Other previously known equipment uses an electric cable which is fed from a coil on the surface vessel as the riser is lowered into the well in the same way as for the hose bundle.

This cable is also expensive, heavy and unwieldy during use

outside the drill pipe or riser. Other disadvantages of using electric cable within the drill pipe or riser are that the cable must be in sections, and these sections must be connected in an end-to-end arrangement at the connection point for each drill or riser section. This means that a very large number of connections must be made when many drill or riser sections are used, and each of these connections must work satisfactorily for the system to function. It has proven to be a problem of considerable difficulty to hold

all these electrical connections in satisfactory operating condition in a submerged environment.

» , ■

There is thus a need for a device that can be used to control a large number of submerged maneuvering devices using a small number of hydraulic lines between the surface vessel and the submerged location. It is also desirable to use the same hydraulic control lines to transmit signal information from the various submerged maneuvering devices to the surface vessel to also get an indication of the working condition of these devices. In some systems, these few lines can be absorbed within the riser. In other systems, individual hydraulic lines can be arranged within the drill or riser pipe and a few additional lines can be included in the hose bundle. In both cases, a reduction in the number of hydraulic lines will reduce the expenses and difficulties in connection with handling the hose bundle.

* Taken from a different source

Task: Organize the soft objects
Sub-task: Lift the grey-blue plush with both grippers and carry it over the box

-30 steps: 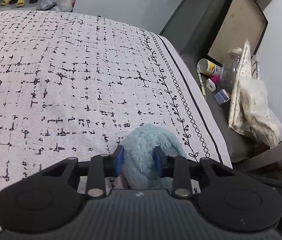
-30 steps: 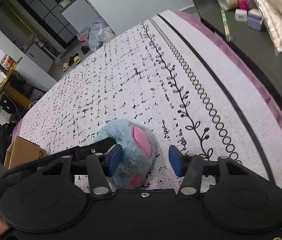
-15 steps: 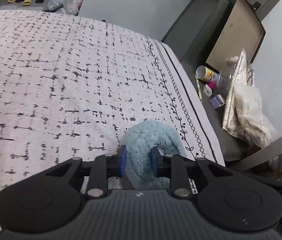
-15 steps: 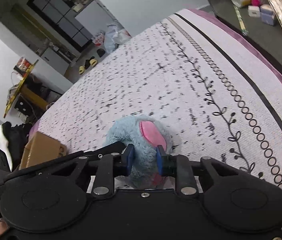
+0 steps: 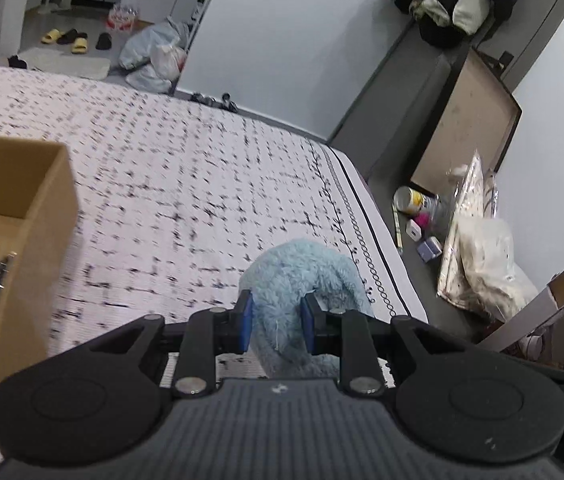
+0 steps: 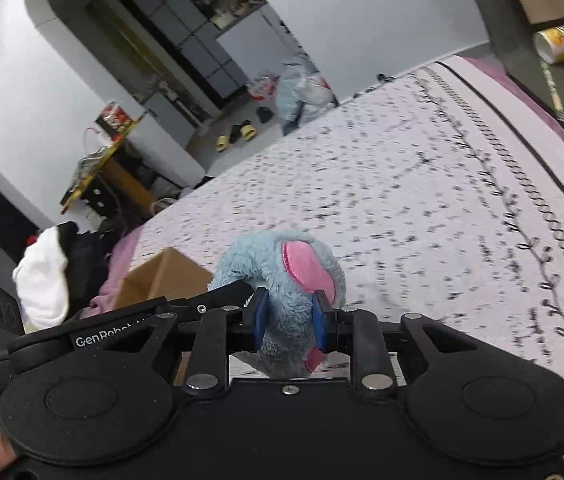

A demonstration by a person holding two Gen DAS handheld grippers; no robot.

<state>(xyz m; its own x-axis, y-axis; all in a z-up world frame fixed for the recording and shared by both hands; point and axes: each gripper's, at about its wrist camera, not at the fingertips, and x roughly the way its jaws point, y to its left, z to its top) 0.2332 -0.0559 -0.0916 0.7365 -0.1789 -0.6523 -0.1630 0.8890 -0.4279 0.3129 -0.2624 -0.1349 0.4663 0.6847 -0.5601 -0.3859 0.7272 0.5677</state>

A prior art device used in a system for controlling a number of remote, hydraulically actuated underwater devices by means of a single hydraulic control line is shown in US Patent No. 3,993,100. This device includes a number of valves each having a control member, and where the control element of each valve is arranged for influence at different pressure levels in a signal manifold which is connected to all the control elements.

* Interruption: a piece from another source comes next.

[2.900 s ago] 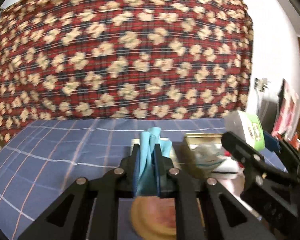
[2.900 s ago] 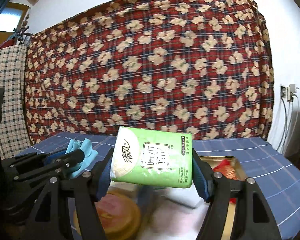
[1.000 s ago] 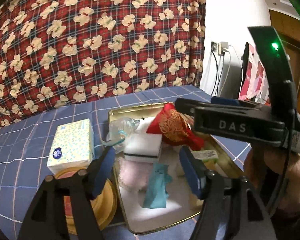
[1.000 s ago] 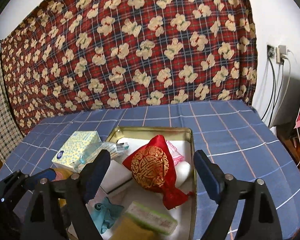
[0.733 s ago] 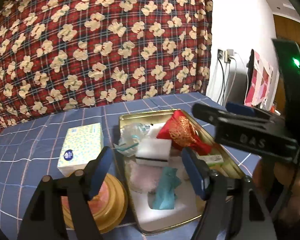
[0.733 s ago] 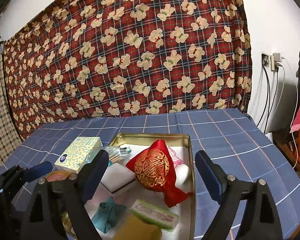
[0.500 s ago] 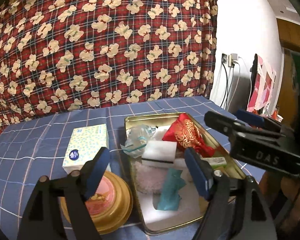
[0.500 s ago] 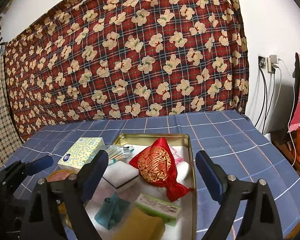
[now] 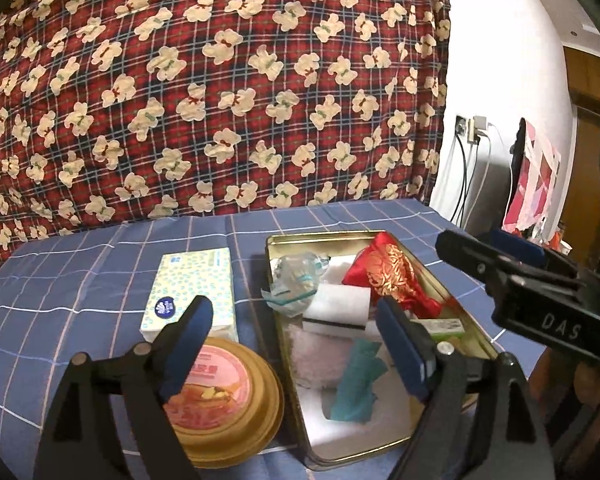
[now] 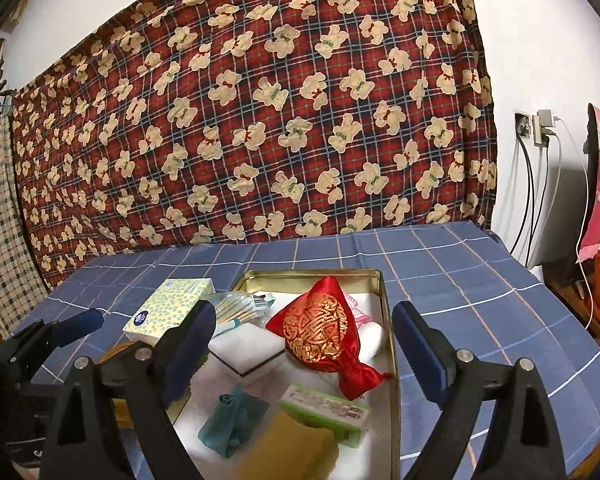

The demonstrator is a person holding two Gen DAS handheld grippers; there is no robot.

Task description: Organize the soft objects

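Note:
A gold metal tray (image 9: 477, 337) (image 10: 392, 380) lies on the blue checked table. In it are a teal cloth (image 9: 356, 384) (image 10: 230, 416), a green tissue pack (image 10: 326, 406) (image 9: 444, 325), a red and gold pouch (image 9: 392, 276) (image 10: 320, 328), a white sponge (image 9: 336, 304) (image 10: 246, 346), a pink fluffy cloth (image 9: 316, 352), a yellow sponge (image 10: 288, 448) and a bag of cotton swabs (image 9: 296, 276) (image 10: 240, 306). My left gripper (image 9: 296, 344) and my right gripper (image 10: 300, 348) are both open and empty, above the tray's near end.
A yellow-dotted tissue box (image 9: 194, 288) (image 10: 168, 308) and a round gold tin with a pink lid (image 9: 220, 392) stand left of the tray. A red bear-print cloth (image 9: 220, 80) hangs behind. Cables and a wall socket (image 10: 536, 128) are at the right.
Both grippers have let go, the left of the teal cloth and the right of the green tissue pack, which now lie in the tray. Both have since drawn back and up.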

Another previously known device for this purpose is shown in US patent no. 3 952 76 3. This device includes a valve with a single inlet opening and a number of outlet openings which are arranged in such a way that the outlet opening which is connected to the inlet opening is determined by the size of the pressure that is added, the inlet opening.

The present invention overcomes some of the disadvantages of the known technique in that a number of hydraulic OG gates and other control devices are arranged near the hydraulically influenced submerged maneuvering bodies at the seabed. Only two signal pressure lines and a hydraulic power line are connected between a control center and one submerged device containing the maneuvering organs. When the submerged low-pressure maneuvering devices are used, the hydraulic power line can be looped and the maneuvering devices are operated using one of the signal pressure lines.

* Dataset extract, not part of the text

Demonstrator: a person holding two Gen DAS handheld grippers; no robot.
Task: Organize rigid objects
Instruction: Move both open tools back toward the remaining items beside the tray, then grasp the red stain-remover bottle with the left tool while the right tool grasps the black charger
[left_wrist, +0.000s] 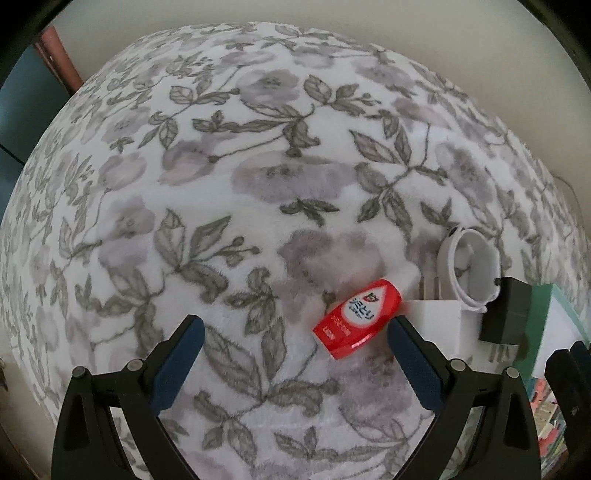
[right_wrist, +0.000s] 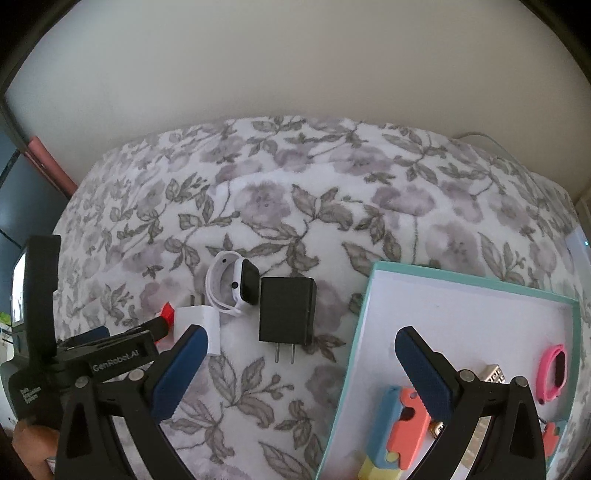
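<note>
"genrobot.ai" on the left gripper (right_wrist: 125, 334); "lion" on red bottle (left_wrist: 356, 319).

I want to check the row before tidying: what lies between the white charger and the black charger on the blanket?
The white smartwatch with its coiled band lies between the white charger and the black charger, slightly behind them. The right wrist view shows this best.

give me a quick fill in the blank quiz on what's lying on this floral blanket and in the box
1. The small bottle lying near the left gripper is ____ in colour.
2. The black charger lies with its prongs pointing ____ the camera.
3. The white smartwatch lies ____ the teal-rimmed box.
4. The band inside the box is ____.

Missing words: red; toward; outside; pink
</note>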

The hydraulic AND gates, each of which has an outlet and an inlet, are arranged in rows and columns. Each signal pressure line is connected to a hydraulic pressure fluid source by means of a corresponding pressure control device which produces the necessary signal pressure to the signal pressure lines. A number of pressure-controlled valves connected between a first of the signal pressure lines and a first of the inputs to each of the AND ports produce an activation signal to each of the ports in a predetermined bar when a predetermined pressure value is applied to the first signal pressure line. Another number of pressure controlled valves connected between another of the signal pressure lines and another of the inputs to each of the AND ports produces a different signal to each of the ports in a predetermined sequence when a predetermined pressure value is applied to the other signal pressure line. By applying the correct pressures to the two signal pressure lines, a predetermined AND gate is activated at the crossing point between a predetermined row and a predetermined post and the submerged maneuvering device which is connected to the output of the activated AND gate is affected. Figure 1 is a schematic view, partly in elevation and partly in perspective, with parts removed, of a submerged wellhead system where the device according to the present invention is used. Figure 2 is a connection core of the gate and valve circuits according to the present invention. Figure 3 is a matrix diagram showing the maneuver organs. which can be controlled using two signal pressure lines each operating in five separate levels or positions. Figure 4 is a diagram of a work matrix with

rows and bars separated by inactive zones.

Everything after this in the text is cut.